The company is not required to allow the additional five days when a thorough investigation indicates there is deceptive activity at the service address.
(11) LECs must provide notice of pending local service discontinuation to the secretary, Washington state department of social and health services, and to the customer, where it provides service to a facility with resident patients including, but not limited to, hospitals, medical clinics, or nursing homes. Upon request from the secretary or a designee, the company must allow a delay in discontinuation of no less than five business days from the date of notice so that the department may take whatever steps are necessary in its view to protect the interests of patients living within the facilities.

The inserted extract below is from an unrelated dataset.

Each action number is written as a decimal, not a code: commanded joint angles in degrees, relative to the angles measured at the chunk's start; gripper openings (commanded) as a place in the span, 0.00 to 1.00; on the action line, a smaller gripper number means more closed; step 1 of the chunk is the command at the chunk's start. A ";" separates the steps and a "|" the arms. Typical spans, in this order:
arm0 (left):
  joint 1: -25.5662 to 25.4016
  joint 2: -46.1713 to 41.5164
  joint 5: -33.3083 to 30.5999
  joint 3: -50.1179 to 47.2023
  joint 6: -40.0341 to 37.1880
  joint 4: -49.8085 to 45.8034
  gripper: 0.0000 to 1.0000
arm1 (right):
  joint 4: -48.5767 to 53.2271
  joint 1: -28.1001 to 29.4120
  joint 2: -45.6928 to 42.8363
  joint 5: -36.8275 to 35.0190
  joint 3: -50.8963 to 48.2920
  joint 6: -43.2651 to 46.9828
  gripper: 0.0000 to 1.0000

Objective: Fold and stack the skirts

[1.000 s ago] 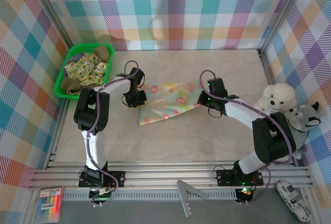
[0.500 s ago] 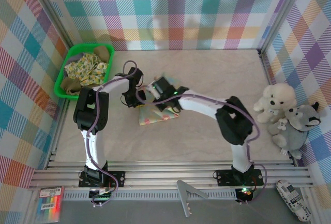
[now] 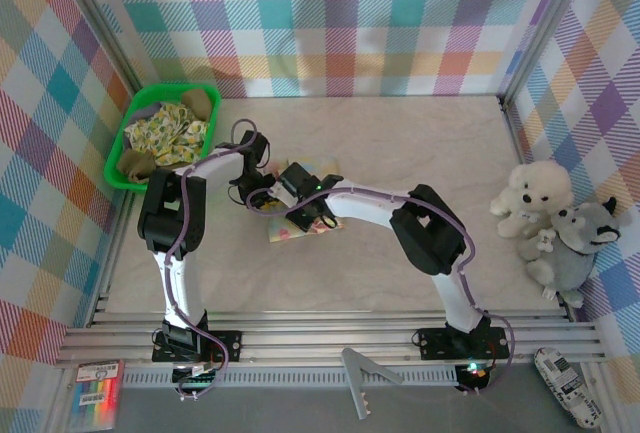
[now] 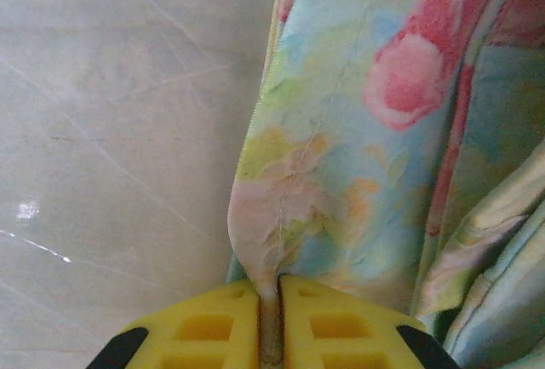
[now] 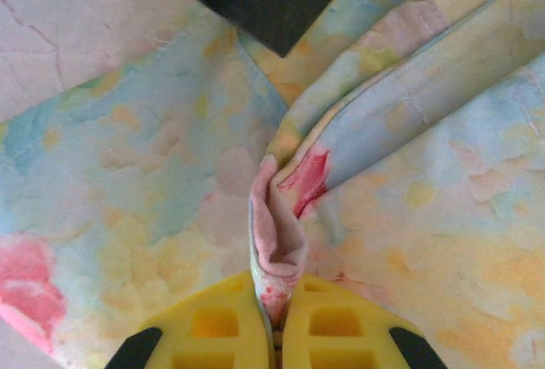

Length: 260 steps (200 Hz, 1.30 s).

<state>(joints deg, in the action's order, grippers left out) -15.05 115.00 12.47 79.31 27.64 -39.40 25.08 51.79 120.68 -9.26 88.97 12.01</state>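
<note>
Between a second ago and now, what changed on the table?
The right gripper, shut on the right edge of the floral skirt, swung left across it to the left gripper, folding it over. The left gripper kept its pinch; the green basket and plush toys stayed put.

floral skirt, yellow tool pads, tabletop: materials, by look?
The floral skirt: thin woven cloth, matte; stitched seam, soft creases. The pads: probably moulded plastic or rubber, matte yellow, recessed pockets. The tabletop: hard, smooth, marble-look, slight sheen; likely laminate.
</note>
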 commanded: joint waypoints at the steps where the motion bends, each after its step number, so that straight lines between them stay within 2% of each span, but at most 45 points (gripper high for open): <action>1: 0.49 0.83 -1.09 -2.23 0.83 -0.51 0.15 | -1.64 0.11 -3.88 4.62 0.85 -2.68 0.00; 45: 0.55 0.84 -0.43 -2.82 1.36 -0.12 0.15 | -5.65 -0.72 -7.56 5.39 -0.64 -8.12 0.00; 108: 0.90 0.03 -0.12 -2.45 1.03 -0.38 0.17 | -7.55 -0.85 -1.42 11.75 -2.91 -12.69 0.00; 135: 1.42 -0.89 0.21 -1.61 0.37 -1.08 0.22 | -7.83 -1.15 0.46 13.01 -3.45 -13.60 0.00; 166: 2.94 -4.13 -2.32 0.24 -0.65 -3.93 0.30 | -6.21 -1.41 -0.39 15.85 -3.61 -12.69 0.00; 179: 3.76 -5.89 -4.03 1.08 -1.04 -5.32 0.34 | -5.96 -1.58 -1.99 18.46 -4.12 -12.13 0.07; 198: 4.48 -8.51 -7.41 2.23 -1.46 -7.44 0.38 | -6.14 -1.85 -5.84 22.94 -5.16 -12.01 0.25; 204: 4.58 -9.37 -8.39 2.34 -1.45 -7.85 0.39 | -6.18 -1.93 -6.98 23.87 -5.44 -12.01 0.35; 206: 4.59 -9.67 -8.70 2.34 -1.40 -7.99 0.39 | -6.05 -1.99 -7.60 24.29 -5.58 -12.01 0.43; 212: 4.59 -10.51 -9.53 2.35 -1.28 -8.22 0.40 | -5.99 -2.17 -8.97 24.79 -5.93 -12.09 0.50; 233: 4.59 -13.12 -9.85 1.53 -0.13 -8.22 0.41 | -7.05 -3.96 -13.65 23.30 -8.21 -13.85 0.54; 250: 4.21 -14.61 -5.05 0.13 1.73 -6.13 0.41 | -9.56 -7.22 -16.02 18.34 -10.89 -18.71 0.54; 260: 3.25 -14.96 -0.98 -0.95 3.22 -3.71 0.41 | -10.01 -9.92 -16.01 14.74 -11.59 -21.58 0.49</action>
<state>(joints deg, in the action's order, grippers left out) -10.76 102.32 5.61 79.85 27.92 -44.88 17.65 47.51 107.26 11.07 79.64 -2.61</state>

(12) Remedy and appeals. The company must not discontinue or restrict service while a customer is pursuing any remedy or appeal provided for by these rules, if the customer pays any amounts not in dispute when due and the customer corrects any conditions posing a danger to health, safety, or property. The company must inform the customer of these provisions when the customer is referred to a company's supervisor or the commission.
During a dispute a company may, upon authorization from commission staff, discontinue service when a customer's toll charges substantially exceed the amount of any deposit or customary use and it appears the customer may incur excessive, uncollectible toll charges while an appeal is being pursued. A customer whose service is subject to discontinuation may maintain service pending resolution of any dispute upon payment of outstanding toll charges subject to refund if the dispute is resolved in the customer's favor.
(13) Payment at a payment agency. Payment of any past-due amounts to a designated payment agency of the company constitutes payment to the company when the customer informs the company of the payment and the company verifies the payment.
[Statutory Authority: RCW 80.36.010, 80.36.110, 80.36.320, 80.36.330, 80.36.333, 80.36.338, 80.01.040 and 80.04.160. WSR 07-08-027 (Docket UT-060676, General Order R-540), § 480-120-172, filed 3/27/07, effective 4/27/07. Statutory Authority: RCW 80.01.040 and 80.04.160. WSR 05-03-031 (Docket No. UT 040015, General Order No. R-516), § 480-120-172, filed 1/10/05, effective 2/10/05; WSR 03-01-065 (Docket No. UT-990146, General Order No. R-507), § 480-120-172, filed 12/12/02, effective 7/1/03.]